When viewing node backend latency as an example in Grafana (using Nabox 2.6.4) , i get avg read latency coming back as 25ms , this matches what I see in ActiveIQ, however with the latest version of NABOX deploy (v3.1.2) I am seeing avg read lantecy coming back as 2ms for the same time periods. Why would this be so vastly different? As a result grafana alerts are not being triggered when they hit thresholds.
#NABOX 2 vs 3 - Metrics difference?
1 messages · Page 1 of 1 (latest)
@timid epoch Could you share the harvest versions in these 2 boxes.
older one is Harvest 1.6 and in the newer setup we have Harvest 22.08.0-1`
Thanks. Could you share the metric name in harvest 2 which is not matching?
volume_read_latency
okay do you see differences only for this metric or for other also?
okay. We have made few fixes related to perf metrics for our latest release.
https://github.com/NetApp/harvest/releases/tag/v22.11.0
Could you upgrade to this version and see.

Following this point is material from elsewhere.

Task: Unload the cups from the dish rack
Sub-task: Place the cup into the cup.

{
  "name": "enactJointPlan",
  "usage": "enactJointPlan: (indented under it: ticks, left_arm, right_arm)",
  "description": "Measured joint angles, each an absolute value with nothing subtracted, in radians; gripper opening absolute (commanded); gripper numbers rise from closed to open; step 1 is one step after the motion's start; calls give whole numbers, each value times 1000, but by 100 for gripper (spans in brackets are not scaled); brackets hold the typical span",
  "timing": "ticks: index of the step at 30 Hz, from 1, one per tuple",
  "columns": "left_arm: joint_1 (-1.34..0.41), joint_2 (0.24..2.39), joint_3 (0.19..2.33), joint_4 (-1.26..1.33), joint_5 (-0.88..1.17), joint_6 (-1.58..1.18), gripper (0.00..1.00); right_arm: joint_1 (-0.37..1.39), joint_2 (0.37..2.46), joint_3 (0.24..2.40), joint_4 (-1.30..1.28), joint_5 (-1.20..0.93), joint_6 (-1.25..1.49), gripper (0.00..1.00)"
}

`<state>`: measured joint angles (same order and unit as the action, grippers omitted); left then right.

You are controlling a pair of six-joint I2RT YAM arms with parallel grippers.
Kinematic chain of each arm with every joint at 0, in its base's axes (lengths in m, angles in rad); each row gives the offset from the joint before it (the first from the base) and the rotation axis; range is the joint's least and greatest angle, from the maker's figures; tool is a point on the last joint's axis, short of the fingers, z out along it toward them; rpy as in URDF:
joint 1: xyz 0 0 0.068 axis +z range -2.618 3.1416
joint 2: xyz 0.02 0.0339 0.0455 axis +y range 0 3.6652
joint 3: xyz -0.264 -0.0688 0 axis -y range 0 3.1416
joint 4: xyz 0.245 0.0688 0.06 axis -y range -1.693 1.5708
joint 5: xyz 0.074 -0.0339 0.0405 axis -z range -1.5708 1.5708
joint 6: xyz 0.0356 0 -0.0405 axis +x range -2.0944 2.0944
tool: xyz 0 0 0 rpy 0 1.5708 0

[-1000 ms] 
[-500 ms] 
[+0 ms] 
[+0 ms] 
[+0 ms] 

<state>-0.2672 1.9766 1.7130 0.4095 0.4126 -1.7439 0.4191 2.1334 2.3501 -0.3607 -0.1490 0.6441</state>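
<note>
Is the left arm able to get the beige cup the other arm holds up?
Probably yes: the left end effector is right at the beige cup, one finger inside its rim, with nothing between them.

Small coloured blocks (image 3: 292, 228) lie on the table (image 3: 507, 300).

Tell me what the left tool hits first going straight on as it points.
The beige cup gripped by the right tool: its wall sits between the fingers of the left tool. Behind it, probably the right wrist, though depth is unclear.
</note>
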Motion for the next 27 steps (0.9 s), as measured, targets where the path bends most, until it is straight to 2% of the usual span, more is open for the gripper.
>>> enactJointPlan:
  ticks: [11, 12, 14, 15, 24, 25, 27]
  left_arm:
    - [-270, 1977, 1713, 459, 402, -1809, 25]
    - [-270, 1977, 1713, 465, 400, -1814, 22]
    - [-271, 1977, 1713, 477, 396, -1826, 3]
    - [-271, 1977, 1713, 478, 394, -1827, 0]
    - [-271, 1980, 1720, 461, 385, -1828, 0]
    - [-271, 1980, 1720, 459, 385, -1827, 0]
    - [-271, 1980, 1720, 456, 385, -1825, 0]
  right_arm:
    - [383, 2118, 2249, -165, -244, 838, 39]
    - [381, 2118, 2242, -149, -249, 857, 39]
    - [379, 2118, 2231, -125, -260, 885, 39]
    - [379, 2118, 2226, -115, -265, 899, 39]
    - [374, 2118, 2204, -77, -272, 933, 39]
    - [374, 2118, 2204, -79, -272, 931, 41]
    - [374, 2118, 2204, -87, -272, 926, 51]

We did test this metric last year against ONTAP CLI. See if this page helps
https://github.com/NetApp/harvest/wiki/Volume-latency-for-flexgroup
Sorry should this auto update, or is there a process for this updating this? first time updating harvest like this
See steps here
https://nabox.org/documentation/upgrade/
Just need to upload harvest binary to NABox
Does it take a while to upgrade i grabbed the harvest-22.11.0.tar.gz file and installed which was successful but under maintenance page the NetApp Harvest version has completely dropped off
also saying no clusters actively reporting anymore on the main dashboard
is a restart required?
Usually it happens pretty fast and restart happens internally in NABox
any way to check the status of it from SSH a bit more?
yes let me dig those up
lets login to nabox with root user through ssh https://nabox.org/documentation/configuration/
yep done
if you run dc ps what does it show?
Could you confirm if this is the binary you have uploaded?

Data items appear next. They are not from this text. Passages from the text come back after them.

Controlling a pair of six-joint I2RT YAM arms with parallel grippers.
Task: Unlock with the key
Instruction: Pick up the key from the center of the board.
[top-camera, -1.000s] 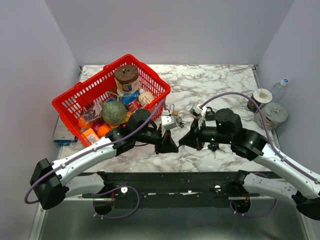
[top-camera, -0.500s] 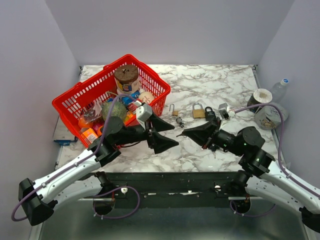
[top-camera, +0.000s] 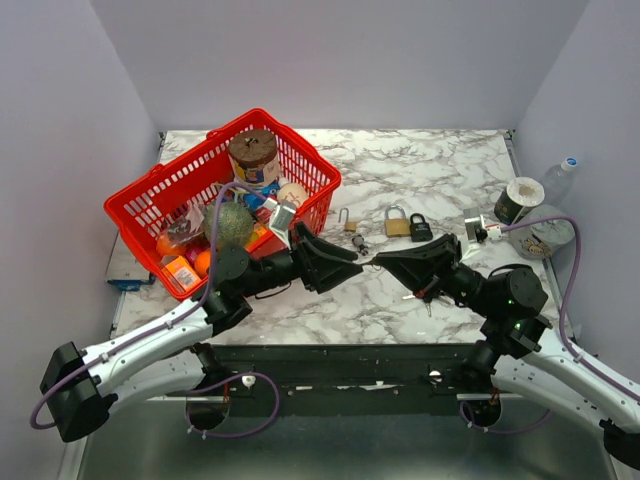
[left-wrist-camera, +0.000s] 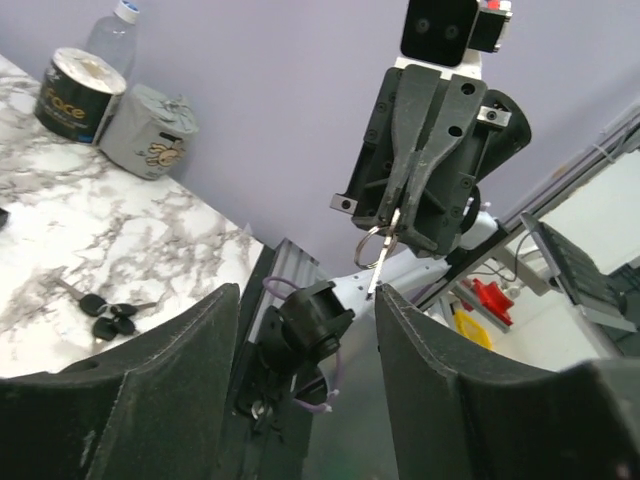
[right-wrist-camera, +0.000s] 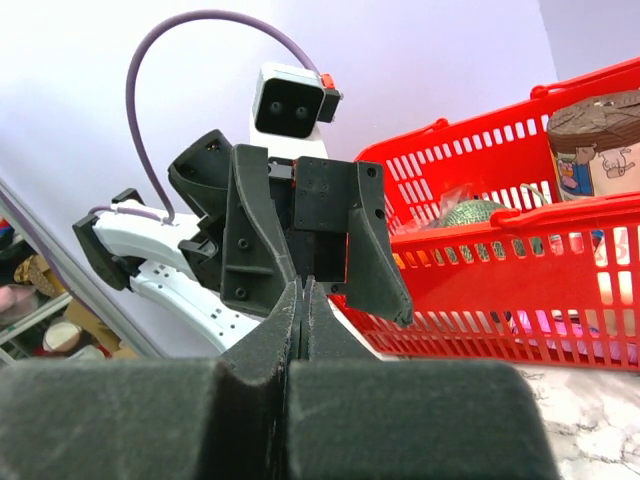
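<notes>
Key (left-wrist-camera: 375, 270) hangs on its ring from the tips of your right gripper (top-camera: 380, 260). Those fingers are pressed flat together on it, and the blade points down. Your left gripper (top-camera: 350, 266) faces it almost tip to tip, its fingers spread wide with nothing between them. Both sets of fingers are held above the marble table (top-camera: 440, 165).

Just beyond the fingertips, toward the back wall, three padlocks lie in a row. They are a small silver padlock (top-camera: 346, 219), a brass padlock (top-camera: 397, 222) and a black padlock (top-camera: 421, 228). A loose small key (top-camera: 358, 243) lies beside the silver one. A bunch of black-headed keys (left-wrist-camera: 103, 312) lies under your right arm, near the table's front edge.

Left of the left fingers, the red basket (top-camera: 150, 190), packed with groceries, closes off that side. Its near corner sits close behind the left wrist. Far to the right of the right fingers, a dark tape roll (top-camera: 524, 193), a gray roll (top-camera: 548, 228) and a bottle (top-camera: 562, 175) crowd the table's right edge by the wall. Bare marble runs from the padlocks to the back wall.
</notes>
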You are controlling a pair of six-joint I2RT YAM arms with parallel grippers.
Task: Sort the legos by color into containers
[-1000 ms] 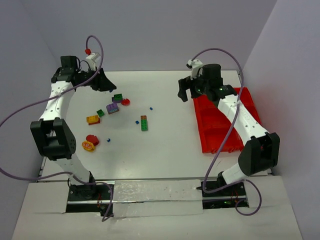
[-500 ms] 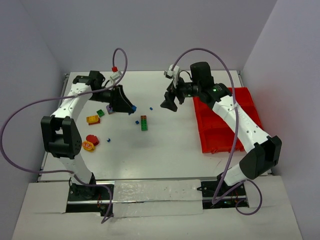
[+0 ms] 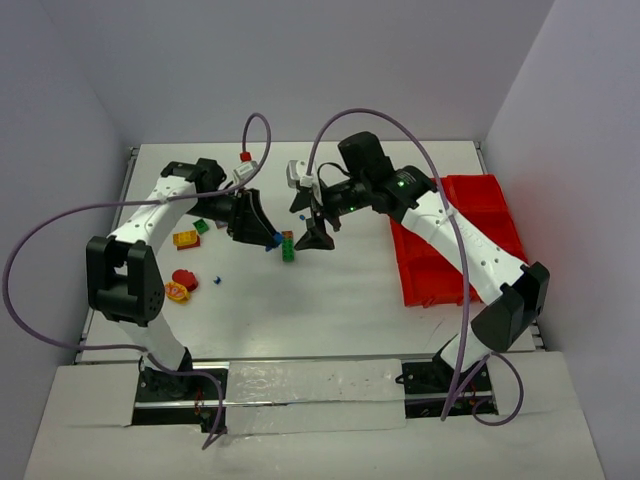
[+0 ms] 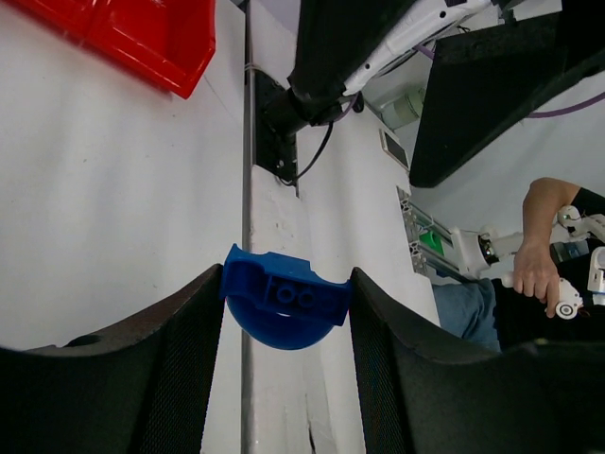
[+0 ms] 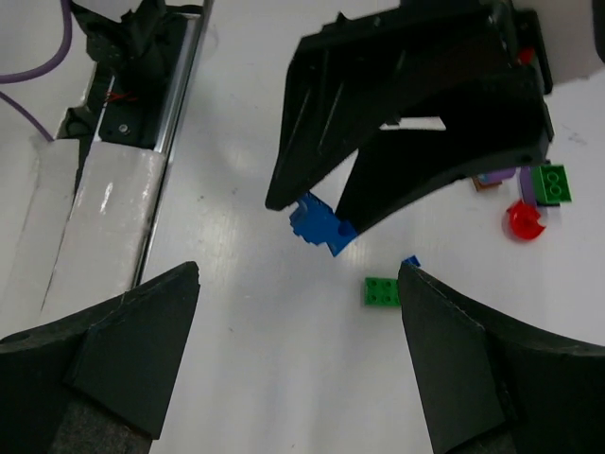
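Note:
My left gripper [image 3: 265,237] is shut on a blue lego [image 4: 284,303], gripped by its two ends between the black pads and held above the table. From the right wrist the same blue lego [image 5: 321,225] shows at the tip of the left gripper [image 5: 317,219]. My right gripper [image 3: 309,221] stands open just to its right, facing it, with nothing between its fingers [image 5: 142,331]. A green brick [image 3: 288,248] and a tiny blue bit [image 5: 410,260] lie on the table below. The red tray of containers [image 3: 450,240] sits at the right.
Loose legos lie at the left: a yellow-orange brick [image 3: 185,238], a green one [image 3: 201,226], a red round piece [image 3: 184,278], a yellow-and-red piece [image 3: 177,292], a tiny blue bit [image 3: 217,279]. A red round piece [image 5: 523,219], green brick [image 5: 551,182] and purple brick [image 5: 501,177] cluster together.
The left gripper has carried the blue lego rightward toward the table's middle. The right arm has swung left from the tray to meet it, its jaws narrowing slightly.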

https://github.com/NetApp/harvest/releases/download/v22.11.1/harvest-22.11.1-1_linux_amd64.tar.gz
no it wasnt, see smaller once which was downloaded
ill upload from that link youve sent
it wasnt clear which to download from git but i guess I should of asked first
nice!
okay could you compare it with ontap cli metrics for a volume
https://github.com/NetApp/harvest/wiki/Volume-latency-for-flexgroup
We should match with ontap
this is for a flexvol not flexgroup if that matters
ok no problem. That page will be valid for flexvol also
For comparison I am comparing the Node dashboard for Backend Drilldown panel for Latency on both old and new, as I say ActiveIQ matches will the harvest 1.6 metrics
I think this disparity applies to many more metrics between the two
the difference being harvest version
throughput and IOPs for that same dashboard look to be very close
so that seems ok
okay It could be the way volume summary is being calculated between these 2. Let me check
thanks
just checking another in the same dashboard "Protocol Backend IOPs" this looks ok too, hopefully you can find something different in the latency figures, that one seems to jump out as having the biggest dif that I have spotted.
sure
In addition to the read_volume_latency I think the write and other latency metrics in the same panel may also be suffering similar differences
yeah i suspect in harvest 1.6, it was weighted average while harvest 2, we are just averaging in panels
would AIQ also work in the same way? as it shows the same figures as H1.6
I am not sure about AIQ. But looks like individual metric i.e. volume_read_latency is fine but it's summary at node level is not matching due to weighted average vs plain average
@timid epoch Thanks for raising this. I have opened an issue for this. https://github.com/NetApp/harvest/issues/1666
Cool. thanks for looking into. How do bug fixes work these days, just wondering typically what the time to fix normally is once a bug has been raised? we may need to leave the old system in place is all
I have added it for next release which is due some time mid or later of next month.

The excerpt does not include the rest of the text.